Мэр Кестербриджа - Томас Гарди 24 стр.


Вместо того чтобы подумать о том, как поднять опрокинувшийся воз, возчики бросились друг на друга с кулаками. Но не успел окончиться первый раунд, как явился Хенчард, за которым кто-то сбегал.

Хенчард одной рукой схватил за шиворот одного возчика, другой - другого и, отбросив их в противоположные стороны, кинулся к упавшей лошади и не без труда помог ей выпутаться. Затем он расспросил, как было дело, и, разглядев, в каком состоянии его воз, принялся ругать на чем свет стоит возчика Фарфрэ.

К этому времени Люсетта и Элизабет-Джейн уже сбежали вниз и, открыв дверь подъезда, смотрели на поблескивающую при лунном свете гору свежего сена, возле которой сновали тени Хенчарда и возчиков. Приятельницы видели то, чего не видел никто другой - авария произошла у них на глазах, - и Люсетта решила сказать об этом.

- Я все видела, мистер Хенчард! - воскликнула она. - Виноват ваш возчик!

Хенчард перестал ругаться и обернулся.

- А, мисс Темплмэн, я вас и не заметил, - сказал он. - Виноват мой возчик? Ну, конечно, конечно! Но я все-таки осмелюсь возразить. Другой ехал порожняком, значит, он больше виноват - нечего было лезть вперед.

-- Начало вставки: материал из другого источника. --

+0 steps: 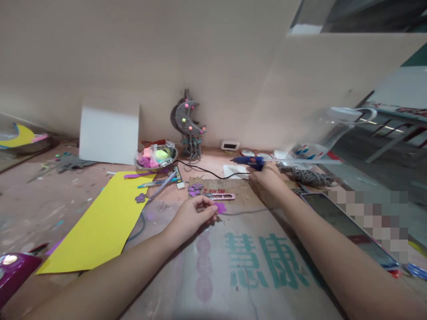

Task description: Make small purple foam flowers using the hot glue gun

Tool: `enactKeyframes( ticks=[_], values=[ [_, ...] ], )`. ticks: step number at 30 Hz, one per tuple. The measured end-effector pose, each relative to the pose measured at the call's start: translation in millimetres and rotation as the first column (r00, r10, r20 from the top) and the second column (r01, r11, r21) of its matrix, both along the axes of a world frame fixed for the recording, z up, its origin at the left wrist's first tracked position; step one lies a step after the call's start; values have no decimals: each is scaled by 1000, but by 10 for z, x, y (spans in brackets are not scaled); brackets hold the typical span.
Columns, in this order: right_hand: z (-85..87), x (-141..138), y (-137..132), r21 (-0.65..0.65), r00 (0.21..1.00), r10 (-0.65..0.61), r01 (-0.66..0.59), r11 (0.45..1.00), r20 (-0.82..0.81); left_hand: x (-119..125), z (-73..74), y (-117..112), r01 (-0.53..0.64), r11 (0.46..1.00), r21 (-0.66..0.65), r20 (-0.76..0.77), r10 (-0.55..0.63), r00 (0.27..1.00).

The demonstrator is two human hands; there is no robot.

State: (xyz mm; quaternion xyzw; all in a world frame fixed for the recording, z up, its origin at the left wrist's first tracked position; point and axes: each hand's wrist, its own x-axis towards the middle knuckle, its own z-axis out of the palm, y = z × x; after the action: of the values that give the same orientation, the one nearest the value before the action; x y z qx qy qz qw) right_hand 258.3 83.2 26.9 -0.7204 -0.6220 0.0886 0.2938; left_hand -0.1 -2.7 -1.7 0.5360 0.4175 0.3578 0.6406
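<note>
My left hand (200,210), fingers pinched together, holds a small purple flower cutout (220,207) by its edge above the board. A grey strand of yarn (248,212) runs right from beside the flower. Farther back, my right hand (267,175) is closed around a blue hot glue gun (255,163), its nozzle pointing left and a clear glue stick out of its rear. Just beyond my left hand lie a pink utility knife (224,196) and several grey-and-purple flowers (195,189) on brown cardboard (245,191).
Yellow card (96,222) lies to the left with pens (162,187) at its edge. Behind are a metal bowl (156,168) of coloured clay packs and a yarn-wrapped moon ornament (183,118). To the right are a phone (347,229), a grey yarn bundle (310,177) and a clear jug (328,133).
</note>
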Motion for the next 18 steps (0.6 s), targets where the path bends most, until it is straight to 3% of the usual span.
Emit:
enactKeyframes(
  ticks=[4, 8, 11, 15, 18],
  values=[
    [224, -154, -175, 17, 998, -28, 29, 999, -50, 13, 25, -13, -11, 1000, -8, -28, 10, 1000],
    [348, -409, -528, 25, 963, 144, -142, 989, -227, -5, -4, -13, -40, 997, 65, -59, 44, 997],
    [317, -528, -837, 59, 899, 254, -250, 966, -356, -31, -36, 10, -82, 989, 123, -93, 94, 991],
    [194, -560, -1112, -64, 907, 153, -193, 979, -393, -22, -24, -4, -97, 992, 81, -64, 103, 993],
    [102, -609, -1180, -116, 824, 138, -239, 964, -549, 27, 13, -74, -65, 997, 33, -22, 66, 998]
  ],
)
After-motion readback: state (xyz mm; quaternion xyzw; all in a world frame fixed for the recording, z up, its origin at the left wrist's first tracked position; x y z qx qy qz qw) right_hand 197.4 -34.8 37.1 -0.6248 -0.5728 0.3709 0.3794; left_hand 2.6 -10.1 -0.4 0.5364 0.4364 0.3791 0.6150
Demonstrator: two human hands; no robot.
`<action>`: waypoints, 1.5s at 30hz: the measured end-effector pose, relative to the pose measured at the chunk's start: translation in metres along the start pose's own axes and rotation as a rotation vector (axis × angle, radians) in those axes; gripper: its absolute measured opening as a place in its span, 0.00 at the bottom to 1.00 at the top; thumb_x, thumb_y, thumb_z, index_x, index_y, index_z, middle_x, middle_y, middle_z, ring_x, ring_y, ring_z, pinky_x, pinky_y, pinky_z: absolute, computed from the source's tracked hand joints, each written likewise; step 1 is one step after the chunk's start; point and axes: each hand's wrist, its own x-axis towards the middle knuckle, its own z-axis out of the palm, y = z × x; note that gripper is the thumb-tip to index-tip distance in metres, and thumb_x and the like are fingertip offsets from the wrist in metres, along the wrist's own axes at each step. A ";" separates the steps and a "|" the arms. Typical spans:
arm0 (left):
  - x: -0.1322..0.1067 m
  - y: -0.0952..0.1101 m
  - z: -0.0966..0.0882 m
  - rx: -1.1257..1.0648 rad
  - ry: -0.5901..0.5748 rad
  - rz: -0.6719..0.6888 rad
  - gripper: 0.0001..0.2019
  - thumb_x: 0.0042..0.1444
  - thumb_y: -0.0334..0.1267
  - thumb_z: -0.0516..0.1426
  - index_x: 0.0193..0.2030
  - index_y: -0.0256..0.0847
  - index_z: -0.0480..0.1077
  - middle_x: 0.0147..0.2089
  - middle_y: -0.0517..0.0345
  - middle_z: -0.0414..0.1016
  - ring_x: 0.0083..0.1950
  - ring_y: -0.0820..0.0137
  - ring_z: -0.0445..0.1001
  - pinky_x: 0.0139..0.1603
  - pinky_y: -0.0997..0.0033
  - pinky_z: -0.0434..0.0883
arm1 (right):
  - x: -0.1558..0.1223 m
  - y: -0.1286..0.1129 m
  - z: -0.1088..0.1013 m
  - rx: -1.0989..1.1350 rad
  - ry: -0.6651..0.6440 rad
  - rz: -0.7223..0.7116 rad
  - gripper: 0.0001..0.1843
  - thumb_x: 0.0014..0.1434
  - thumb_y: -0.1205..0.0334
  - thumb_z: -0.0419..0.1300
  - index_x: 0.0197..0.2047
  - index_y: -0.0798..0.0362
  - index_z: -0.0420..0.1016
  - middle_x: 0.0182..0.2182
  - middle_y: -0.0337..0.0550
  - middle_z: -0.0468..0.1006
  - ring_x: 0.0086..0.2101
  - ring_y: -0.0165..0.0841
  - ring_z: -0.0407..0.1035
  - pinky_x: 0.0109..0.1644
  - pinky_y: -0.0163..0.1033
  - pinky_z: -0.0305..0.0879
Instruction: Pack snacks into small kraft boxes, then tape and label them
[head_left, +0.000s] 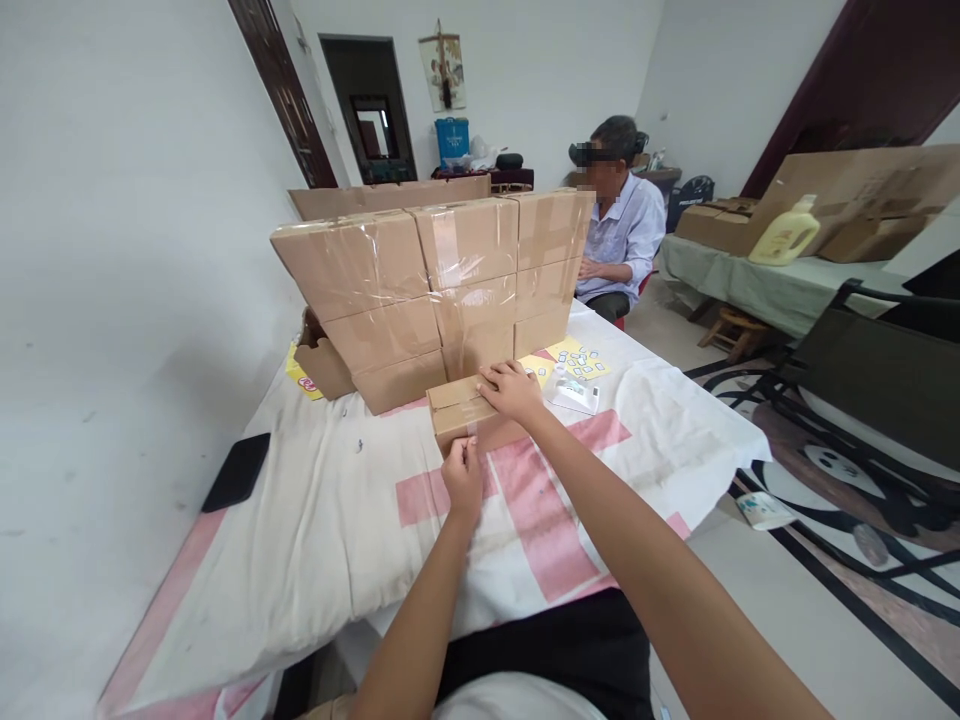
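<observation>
White-draped table (322, 530) is bearing a shut carton (456, 410) in from its near edge, taping seemingly unfinished; right hand (514, 393) is spreading on top, left hand (463, 474) closing at its front, hold unclear.

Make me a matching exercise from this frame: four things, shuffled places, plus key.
Things
1. right hand
2. yellow bottle
3. left hand
4. black flat object

Places
A. at the near side of the small box
B. by the left edge of the main table
C. on top of the small box
D. on the side table at right

Pairs: 1-C, 2-D, 3-A, 4-B
</observation>
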 end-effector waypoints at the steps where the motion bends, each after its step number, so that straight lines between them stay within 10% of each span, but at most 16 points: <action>1: 0.001 -0.001 0.001 0.016 -0.001 -0.007 0.21 0.67 0.57 0.50 0.39 0.40 0.71 0.36 0.57 0.74 0.38 0.69 0.72 0.46 0.61 0.72 | 0.000 0.000 0.000 -0.004 -0.005 0.000 0.28 0.70 0.41 0.45 0.68 0.37 0.66 0.65 0.43 0.69 0.65 0.46 0.52 0.62 0.62 0.58; 45: 0.019 -0.023 0.015 -0.083 0.146 0.162 0.21 0.66 0.56 0.53 0.32 0.39 0.67 0.26 0.65 0.63 0.27 0.74 0.62 0.33 0.70 0.66 | 0.007 0.002 0.006 0.047 0.012 0.017 0.27 0.69 0.43 0.46 0.63 0.42 0.72 0.62 0.51 0.70 0.61 0.54 0.55 0.58 0.69 0.57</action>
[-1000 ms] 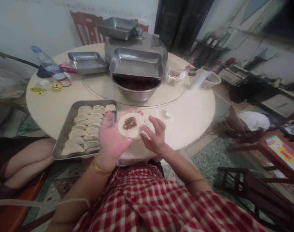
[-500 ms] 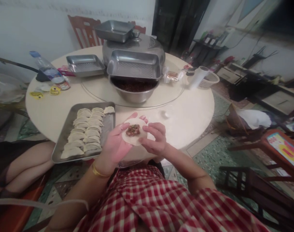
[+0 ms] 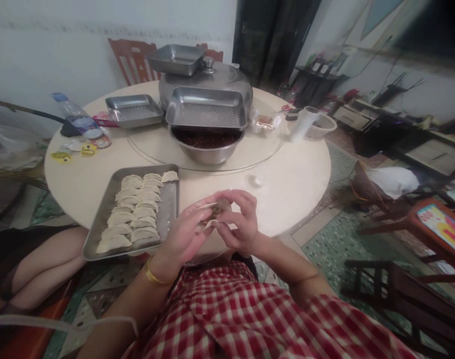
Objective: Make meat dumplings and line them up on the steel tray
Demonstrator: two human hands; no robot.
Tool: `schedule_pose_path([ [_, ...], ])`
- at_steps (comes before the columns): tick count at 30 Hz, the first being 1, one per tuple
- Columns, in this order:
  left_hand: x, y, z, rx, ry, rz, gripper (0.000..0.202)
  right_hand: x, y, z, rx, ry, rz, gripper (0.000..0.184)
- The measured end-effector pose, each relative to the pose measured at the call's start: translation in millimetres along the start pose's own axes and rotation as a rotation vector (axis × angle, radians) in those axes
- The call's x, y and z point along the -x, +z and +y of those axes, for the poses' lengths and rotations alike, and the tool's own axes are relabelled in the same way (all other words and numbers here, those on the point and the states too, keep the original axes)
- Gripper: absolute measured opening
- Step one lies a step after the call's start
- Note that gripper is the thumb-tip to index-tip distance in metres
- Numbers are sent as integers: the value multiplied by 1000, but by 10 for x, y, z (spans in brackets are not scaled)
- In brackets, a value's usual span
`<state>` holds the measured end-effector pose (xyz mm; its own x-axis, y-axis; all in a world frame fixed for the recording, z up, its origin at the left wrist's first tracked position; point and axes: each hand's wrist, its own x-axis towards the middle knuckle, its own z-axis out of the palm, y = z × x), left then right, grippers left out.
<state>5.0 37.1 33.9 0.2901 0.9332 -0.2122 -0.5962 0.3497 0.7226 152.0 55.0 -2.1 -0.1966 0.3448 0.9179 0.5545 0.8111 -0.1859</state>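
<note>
Between my two hands is a dumpling wrapper [image 3: 212, 223], its pale edges curled up around the dark filling. My left hand [image 3: 184, 232] cups it from the left, the fingers closed on its side. From the right, my right hand [image 3: 240, 219] pinches the edge with thumb and fingers. Part of the wrapper is hidden behind the fingers. Left of my hands, a metal tray [image 3: 174, 199] holds several folded dumplings [image 3: 143, 212] in two rows, with one more at the top right. A metal bowl [image 3: 212, 153] of dark filling stands beyond my hands.
An upturned-edge metal pan [image 3: 208, 112] rests over the bowl. Behind it stands a large lidded pot [image 3: 227, 77] with another pan [image 3: 177, 59] on top. A bottle [image 3: 72, 112] lies tilted at left; a plastic roll [image 3: 304, 122] and basket [image 3: 321, 127] stand right. A person's legs [image 3: 51, 262] are at left.
The wrapper lay flat and round on my left palm with the filling showing; now its edges are raised and folded inward. My left fingers have curled up around it.
</note>
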Motion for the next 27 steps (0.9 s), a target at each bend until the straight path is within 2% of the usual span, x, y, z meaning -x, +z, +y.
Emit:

- Нет, я тоже все видела, - сказала Элизабет-Джейн. - Уверяю вас, он ничего не мог сделать.

- Ну, уж кому-кому, а их глазам веры давать нельзя! - буркнул возчик Хенчарда.

- А почему бы и нет? - резко спросил Хенчард.

- Что уж там, сами знаете, сэр, все бабы на стороне Фарфрэ… он молодой, щеголеватый, черт бы его взял… малый таковский… такие вползают в девичье сердце не хуже вертячего червяка в овечий мозг… через таких вот девичьим глазам и кривое прямым покажется!

- А ты знаешь, кто эта дама, про которую ты так говоришь? Ты знаешь, что я за ней ухаживаю - и не первый день? Берегись!

- Откуда мне знать? Ничего я не знаю, кроме того, что получаю восемь шиллингов в неделю.

- Зато мистер Фарфрэ это хорошо знает. В делах он продувной, но он не станет делать исподтишка того, на что ты намекаешь.

Неизвестно, слышала Люсетта этот негромкий диалог или нет, но ее белое платье скрылось в доме, а дверь захлопнулась раньше, чем Хенчард успел подойти и продолжить разговор. Это было досадно, так как слова возчика встревожили его и ему хотелось поговорить с Люсеттой наедине. Во время наступившей паузы подошел старик-квартальный.

- Последи, чтобы никто не наехал на этот воз с сеном, Стабберд, - обратился к нему Хенчард. - Придется ему простоять здесь до утра, потому что рабочие еще не возвратились с поля. А если сюда свернет карета или повозка, прикажи ей объехать кругом по переулку и пошли ее к черту… Завтра в ратуше будут разбираться какие-нибудь дела?

- Да, сэр. Числом одно, сэр.

- Так, так. А что за дело?

- Одна старуха-скандалистка, сэр, сквернословила и нарушила общественный порядок ужасно кощунственным образом у церковной ограды, сэр, словно это не церковь, а кабак! Вот и все, сэр!

- Так. Мэра, кажется, нет в городе, да?

- Нету, сэр.

- Хорошо, тогда пойду я… И не забудь, присмотри за моим сеном. Спокойной ночи.

Во время этого разговора Хенчард твердо решил добиться свидания с Люсеттой наперекор ее уклончивости и, постучав в дверь, попросил, чтобы его проводили к хозяйке.

Ему ответили, что мисс Темплмэн очень сожалеет, но не может увидеться с ним сегодня вечером, потому что собирается уходить.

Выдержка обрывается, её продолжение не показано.